Exercise = In the data that follows, count each line with the string "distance"; the reply is the number only.

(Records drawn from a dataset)
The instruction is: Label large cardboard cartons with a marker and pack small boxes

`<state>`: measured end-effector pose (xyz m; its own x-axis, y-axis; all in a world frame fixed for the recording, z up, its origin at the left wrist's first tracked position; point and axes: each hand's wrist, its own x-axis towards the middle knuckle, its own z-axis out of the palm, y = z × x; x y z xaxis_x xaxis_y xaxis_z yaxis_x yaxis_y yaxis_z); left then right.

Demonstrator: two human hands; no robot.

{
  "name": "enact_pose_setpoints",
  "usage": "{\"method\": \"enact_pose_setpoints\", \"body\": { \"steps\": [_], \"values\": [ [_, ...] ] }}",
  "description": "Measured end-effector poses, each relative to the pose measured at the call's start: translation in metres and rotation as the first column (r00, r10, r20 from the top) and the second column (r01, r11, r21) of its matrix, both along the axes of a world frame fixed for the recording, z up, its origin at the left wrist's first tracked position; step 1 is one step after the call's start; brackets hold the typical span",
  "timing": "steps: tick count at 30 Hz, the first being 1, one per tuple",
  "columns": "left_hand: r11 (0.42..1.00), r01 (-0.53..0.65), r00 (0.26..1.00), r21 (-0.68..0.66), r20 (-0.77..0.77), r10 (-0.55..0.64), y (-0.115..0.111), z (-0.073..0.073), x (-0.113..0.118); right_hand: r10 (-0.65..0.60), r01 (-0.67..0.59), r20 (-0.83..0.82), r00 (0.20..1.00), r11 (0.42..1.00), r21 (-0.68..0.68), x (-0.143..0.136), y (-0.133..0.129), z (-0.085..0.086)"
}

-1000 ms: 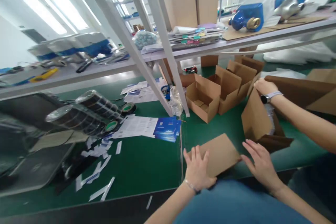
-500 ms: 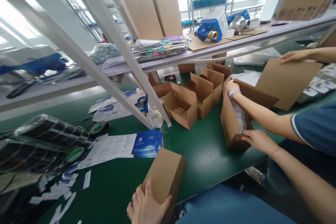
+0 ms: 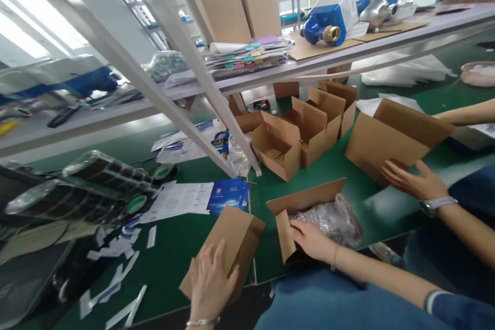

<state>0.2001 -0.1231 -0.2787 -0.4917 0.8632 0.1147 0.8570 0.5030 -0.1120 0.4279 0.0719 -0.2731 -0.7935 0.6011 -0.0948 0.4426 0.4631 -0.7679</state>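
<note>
My left hand [image 3: 211, 278] grips a closed brown cardboard box [image 3: 236, 232] near the table's front edge, fingers across its top and thumb over its side. To the right, my right hand [image 3: 315, 241] holds the end wall of an open cardboard box [image 3: 284, 234]. Clear bubble wrap [image 3: 328, 219] fills that box, and what it wraps cannot be made out. One long flap stands up along the far side. A blue printed brochure [image 3: 228, 195] lies just behind the closed box.
Several open boxes [image 3: 276, 147] stand behind. A co-worker's hand [image 3: 415, 183] with a watch touches another open box [image 3: 386, 142] at right. White shelf posts [image 3: 204, 80] rise from the table. Black rolls [image 3: 108, 175] and paper strips [image 3: 116, 281] lie left. Blue meters [image 3: 325, 23] sit on the shelf.
My right hand has drawn the bubble-wrap box leftward, away from the co-worker, close to my left hand. The closed box has shifted slightly left. The co-worker's watch hand has moved onto another box.
</note>
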Motion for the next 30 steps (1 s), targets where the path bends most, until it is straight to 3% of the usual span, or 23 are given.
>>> {"method": "enact_pose_setpoints", "body": {
  "steps": [2,4,7,9,11,15,18,23,27,30],
  "values": [
    [0.991,0.086,0.994,0.102,0.063,-0.093,0.004,0.000,0.026,0.110,-0.110,-0.075,0.991,0.994,0.008,0.018,-0.008,0.010],
    [0.966,0.149,0.963,0.213,0.192,-0.191,0.013,-0.002,0.053,0.146,-0.133,-0.106,0.984,0.984,0.119,0.049,-0.016,0.011],
    [0.930,0.206,0.845,0.304,0.425,-0.326,0.035,-0.008,0.083,0.032,0.005,-0.105,0.994,0.944,0.330,0.090,-0.027,-0.008],
    [0.918,0.275,0.763,0.287,0.515,-0.390,0.054,-0.013,0.091,-0.087,0.108,-0.072,0.994,0.920,0.376,0.098,-0.033,-0.028],
    [0.906,0.368,0.732,0.208,0.536,-0.420,0.071,-0.018,0.093,-0.200,0.183,0.012,0.980,0.920,0.346,0.089,-0.033,-0.046],
    [0.910,0.413,0.790,0.046,0.479,-0.383,0.090,-0.019,0.095,-0.298,0.243,0.219,0.929,0.938,0.248,0.045,-0.016,-0.061],
    [0.920,0.393,0.820,0.008,0.450,-0.354,0.090,-0.013,0.100,-0.279,0.205,0.287,0.916,0.943,0.262,0.023,0.000,-0.056],
    [0.905,0.423,0.872,-0.044,0.292,-0.393,0.093,0.003,0.110,-0.180,0.084,0.284,0.942,0.944,0.320,0.024,0.005,-0.044],
    [0.835,0.461,0.888,-0.301,0.153,-0.435,0.120,0.001,0.119,-0.091,-0.012,0.285,0.954,0.940,0.340,0.027,0.007,-0.037],
    [0.776,0.516,0.853,-0.363,0.130,-0.506,0.138,-0.001,0.127,-0.105,-0.012,0.296,0.949,0.930,0.367,0.025,0.010,-0.030]
  ]
}}
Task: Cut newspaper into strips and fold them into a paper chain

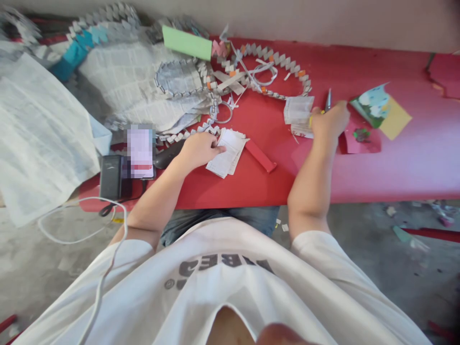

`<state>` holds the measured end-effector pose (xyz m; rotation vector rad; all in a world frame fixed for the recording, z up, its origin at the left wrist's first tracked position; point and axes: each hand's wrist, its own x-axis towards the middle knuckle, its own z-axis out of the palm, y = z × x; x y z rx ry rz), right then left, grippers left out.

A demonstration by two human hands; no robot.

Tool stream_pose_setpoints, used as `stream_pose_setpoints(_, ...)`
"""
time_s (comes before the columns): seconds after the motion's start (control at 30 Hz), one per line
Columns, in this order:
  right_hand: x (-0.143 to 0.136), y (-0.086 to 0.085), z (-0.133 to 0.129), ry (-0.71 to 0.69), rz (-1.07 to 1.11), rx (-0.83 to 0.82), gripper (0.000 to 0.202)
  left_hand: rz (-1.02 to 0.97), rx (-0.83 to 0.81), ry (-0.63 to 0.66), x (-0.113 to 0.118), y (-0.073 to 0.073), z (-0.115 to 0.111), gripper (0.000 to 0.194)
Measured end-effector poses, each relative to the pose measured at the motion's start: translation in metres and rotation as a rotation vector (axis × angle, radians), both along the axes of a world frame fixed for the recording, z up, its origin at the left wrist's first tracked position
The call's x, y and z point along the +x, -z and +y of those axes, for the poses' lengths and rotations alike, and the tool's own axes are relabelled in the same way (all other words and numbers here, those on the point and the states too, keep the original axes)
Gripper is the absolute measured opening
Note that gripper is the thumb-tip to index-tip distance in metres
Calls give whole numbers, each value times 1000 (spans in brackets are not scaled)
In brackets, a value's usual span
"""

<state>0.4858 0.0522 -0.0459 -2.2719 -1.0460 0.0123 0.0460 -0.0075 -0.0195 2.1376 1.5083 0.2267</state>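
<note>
My left hand (pixel 201 151) is at the left edge of a small pile of white printed paper slips (pixel 227 155), its thumb on top and its fingers curled in at the edge. Farther right, my right hand (pixel 331 122) is closed around scissors (pixel 328 101); a pointed metal tip and bits of yellow show, while the rest is hidden by the hand. Just left of that hand lies another stack of cut paper slips (pixel 299 111). Between the two piles is a narrow folded red strip (pixel 260 155).
Folded-paper chains (pixel 276 53) curve across the back of the red table (pixel 230 194). Newspaper sheets (pixel 122 81) cover the left, near a phone (pixel 141 151), a black power bank (pixel 111 177) and a white cable (pixel 124 215). Coloured paper pieces (pixel 397 120) lie at right.
</note>
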Motion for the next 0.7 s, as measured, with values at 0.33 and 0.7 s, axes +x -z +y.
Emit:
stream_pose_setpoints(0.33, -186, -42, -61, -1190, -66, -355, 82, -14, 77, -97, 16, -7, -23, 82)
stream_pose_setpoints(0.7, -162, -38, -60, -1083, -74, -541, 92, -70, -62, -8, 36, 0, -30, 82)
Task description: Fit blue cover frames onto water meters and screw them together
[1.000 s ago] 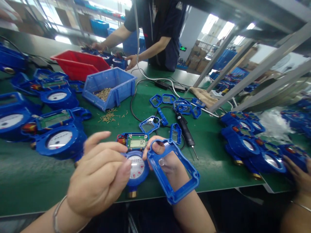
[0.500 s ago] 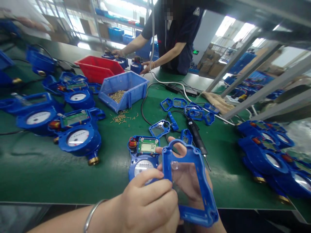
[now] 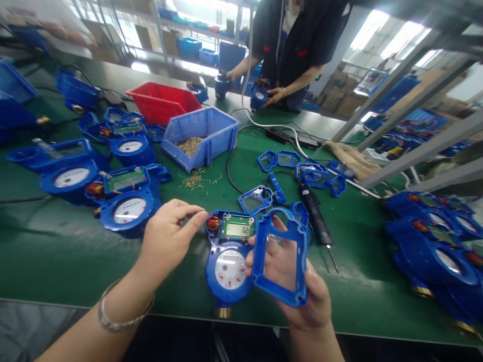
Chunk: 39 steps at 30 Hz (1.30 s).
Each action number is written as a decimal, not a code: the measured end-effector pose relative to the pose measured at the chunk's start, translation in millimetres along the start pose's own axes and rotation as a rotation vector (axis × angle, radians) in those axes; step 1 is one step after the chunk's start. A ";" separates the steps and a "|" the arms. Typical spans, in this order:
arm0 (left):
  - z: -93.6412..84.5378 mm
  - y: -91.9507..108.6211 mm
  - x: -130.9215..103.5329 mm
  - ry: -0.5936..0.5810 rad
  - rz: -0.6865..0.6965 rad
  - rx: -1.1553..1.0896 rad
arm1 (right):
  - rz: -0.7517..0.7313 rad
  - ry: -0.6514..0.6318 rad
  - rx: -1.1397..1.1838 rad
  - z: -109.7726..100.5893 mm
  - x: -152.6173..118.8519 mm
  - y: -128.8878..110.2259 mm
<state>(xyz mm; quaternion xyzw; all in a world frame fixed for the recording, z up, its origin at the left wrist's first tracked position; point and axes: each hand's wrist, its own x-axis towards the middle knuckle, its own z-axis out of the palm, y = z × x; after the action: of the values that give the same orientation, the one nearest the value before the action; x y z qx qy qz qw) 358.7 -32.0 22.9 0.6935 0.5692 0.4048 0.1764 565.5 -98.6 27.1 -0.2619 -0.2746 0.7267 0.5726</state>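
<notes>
My right hand [image 3: 307, 296] holds a blue frame-shaped cover [image 3: 260, 254] with a clear window, tilted up beside the meter. A blue water meter [image 3: 229, 269] lies in front of me, its circuit board and small display [image 3: 238, 230] exposed, its brass end toward the table's near edge. At the meter's upper left corner, next to the red and yellow wires [image 3: 213, 222], is my left hand [image 3: 169, 234], thumb and forefinger pinched together. Whether anything small is between those fingertips cannot be made out.
More meters [image 3: 130, 208] stand at left and others [image 3: 433, 251] at right. Behind are a blue bin [image 3: 206, 136] of screws, loose screws [image 3: 194, 179], a red bin [image 3: 162, 103], blue covers [image 3: 315, 176] and an electric screwdriver [image 3: 316, 216]. A person [image 3: 298, 50] handles meters across the table.
My left hand has moved from the cover to the meter's upper left corner. The cover has shifted left and up in my right hand. Across the table, the person's hands have moved right with meters.
</notes>
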 end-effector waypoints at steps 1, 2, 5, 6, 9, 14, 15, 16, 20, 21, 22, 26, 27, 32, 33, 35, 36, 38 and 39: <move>1.8 -3.8 4.7 -0.075 -0.063 -0.033 | 0.005 0.003 -0.005 0.0 0.3 2.9; 4.4 -6.4 7.8 -0.129 -0.108 -0.058 | 0.010 0.003 -0.010 0.2 0.3 5.6; 13.9 -8.4 7.9 -0.166 -0.135 -0.073 | 0.005 -0.025 -0.007 0.0 0.1 10.7; 16.5 -7.9 6.0 -0.146 -0.109 -0.058 | -0.001 -0.038 0.002 -0.5 0.2 11.5; 21.1 -5.0 -0.4 -0.053 0.067 0.071 | -0.008 -0.060 0.025 -2.9 1.3 12.3; 21.5 1.0 -4.4 0.063 0.385 0.328 | 0.006 -0.055 0.039 -5.5 4.1 11.7; 21.4 1.4 -4.2 0.073 0.435 0.346 | 0.010 -0.055 0.041 -5.6 4.6 11.4; 21.3 1.3 -3.8 0.080 0.487 0.352 | 0.011 -0.055 0.043 -5.7 5.1 11.2; 19.7 -4.5 -3.4 0.067 0.700 0.309 | 0.018 -0.049 0.051 -6.3 6.2 10.8; 19.0 -6.8 -4.0 0.056 0.746 0.299 | 0.018 -0.046 0.052 -6.7 6.1 10.9; 18.2 -9.3 -4.8 0.042 0.786 0.297 | 0.020 -0.043 0.050 -7.1 5.9 11.1; 16.4 -17.8 -10.7 -0.009 0.845 0.302 | 0.016 -0.033 0.032 -8.1 4.4 12.0; 16.8 -19.0 -12.7 -0.010 0.826 0.287 | 0.016 -0.031 0.029 -8.1 4.3 12.2; 21.6 -14.7 -21.8 0.022 0.576 0.150 | 0.030 -0.026 0.034 -6.9 5.9 12.7; 22.2 -12.0 -22.6 0.020 0.521 0.139 | 0.031 -0.024 0.036 -6.5 6.2 12.6; 22.1 -6.2 -22.4 -0.003 0.425 0.134 | 0.032 -0.022 0.038 -6.1 6.4 12.4; 21.5 -3.6 -21.6 -0.024 0.382 0.132 | 0.030 -0.020 0.039 -6.0 6.3 12.2; 19.8 0.2 -19.6 -0.073 0.307 0.123 | 0.034 -0.020 0.037 -6.3 6.0 11.6; 19.0 1.5 -18.8 -0.095 0.281 0.123 | 0.036 -0.019 0.034 -6.7 5.8 11.4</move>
<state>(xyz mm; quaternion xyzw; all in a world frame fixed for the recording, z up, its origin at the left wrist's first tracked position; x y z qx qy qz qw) 373.6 -45.9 5.6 0.7941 0.4813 0.3568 0.1020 561.1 -94.5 14.0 -0.2498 -0.2629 0.7439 0.5613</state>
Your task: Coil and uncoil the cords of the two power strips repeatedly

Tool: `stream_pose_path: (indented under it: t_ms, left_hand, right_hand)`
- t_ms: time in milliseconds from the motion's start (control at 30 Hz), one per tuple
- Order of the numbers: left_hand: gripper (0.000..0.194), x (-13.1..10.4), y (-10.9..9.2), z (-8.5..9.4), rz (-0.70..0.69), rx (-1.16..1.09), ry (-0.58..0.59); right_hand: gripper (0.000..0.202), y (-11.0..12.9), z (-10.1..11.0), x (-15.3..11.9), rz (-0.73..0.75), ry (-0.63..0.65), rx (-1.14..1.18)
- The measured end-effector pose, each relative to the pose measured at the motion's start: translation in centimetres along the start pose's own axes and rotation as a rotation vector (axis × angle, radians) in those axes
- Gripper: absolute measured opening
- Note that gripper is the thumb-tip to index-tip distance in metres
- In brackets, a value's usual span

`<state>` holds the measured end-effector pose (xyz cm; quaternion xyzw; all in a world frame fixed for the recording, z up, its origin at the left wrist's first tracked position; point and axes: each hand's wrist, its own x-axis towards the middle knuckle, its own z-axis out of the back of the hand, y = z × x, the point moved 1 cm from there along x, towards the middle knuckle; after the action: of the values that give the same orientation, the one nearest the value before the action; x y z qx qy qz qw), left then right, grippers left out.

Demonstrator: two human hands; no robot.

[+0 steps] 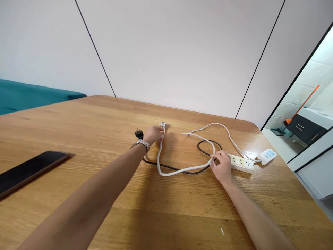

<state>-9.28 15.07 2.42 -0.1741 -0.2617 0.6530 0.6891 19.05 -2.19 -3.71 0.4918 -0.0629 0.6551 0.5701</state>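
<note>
Toward the far edge of the tabletop (78, 126), around its middle, my left hand (154, 134) is pinched on a white cord (164, 174), thumb and fingers drawn together just behind its pale plug (163, 124). My right hand (222, 167), closer to the right edge, has thumb and fingertips brought together around the same cord farther along. Between my hands the cord bows toward me in a broad bend, and past my right hand it curves back toward the far edge.

I'd expect it to be light and bendable but springy, with a smooth sheath that could slide through my fingertips. The plug's moulded body looks like the surest hold; pulling on the sheath alone might strain the join.

A black cord (165, 166) runs across under the white one and could snag it. The black plug (139, 133), prongs up, sits by my left wrist and its metal watch (144, 144). Just beside my right hand is a power strip (241, 164); beyond that, near the right edge, lies a white control box (267, 156) on a thin white lead (229, 135). Off to the left, well apart, rests a phone (31, 170).
</note>
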Motion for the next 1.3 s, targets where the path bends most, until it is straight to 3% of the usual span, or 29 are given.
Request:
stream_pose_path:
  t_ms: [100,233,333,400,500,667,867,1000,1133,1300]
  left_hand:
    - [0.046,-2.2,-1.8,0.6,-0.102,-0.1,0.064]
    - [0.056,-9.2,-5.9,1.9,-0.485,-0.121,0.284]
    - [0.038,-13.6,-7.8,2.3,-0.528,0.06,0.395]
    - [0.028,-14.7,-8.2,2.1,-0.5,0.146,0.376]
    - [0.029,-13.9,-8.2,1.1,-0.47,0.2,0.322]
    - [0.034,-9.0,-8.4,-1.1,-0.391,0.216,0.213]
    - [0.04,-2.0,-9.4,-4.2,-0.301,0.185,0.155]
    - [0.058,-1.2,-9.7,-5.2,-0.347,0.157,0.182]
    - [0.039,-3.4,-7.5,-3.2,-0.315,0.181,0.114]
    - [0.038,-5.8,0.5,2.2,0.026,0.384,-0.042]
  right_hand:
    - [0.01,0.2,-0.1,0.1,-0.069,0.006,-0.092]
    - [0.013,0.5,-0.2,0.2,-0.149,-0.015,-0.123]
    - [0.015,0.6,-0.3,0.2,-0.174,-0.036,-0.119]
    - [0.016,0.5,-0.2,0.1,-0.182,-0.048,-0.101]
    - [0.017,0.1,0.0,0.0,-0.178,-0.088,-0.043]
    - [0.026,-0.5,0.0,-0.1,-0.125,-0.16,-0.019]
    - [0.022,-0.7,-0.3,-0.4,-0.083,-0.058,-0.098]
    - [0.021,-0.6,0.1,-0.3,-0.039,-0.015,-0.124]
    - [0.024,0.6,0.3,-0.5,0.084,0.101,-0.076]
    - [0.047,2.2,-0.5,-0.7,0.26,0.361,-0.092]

Response = 2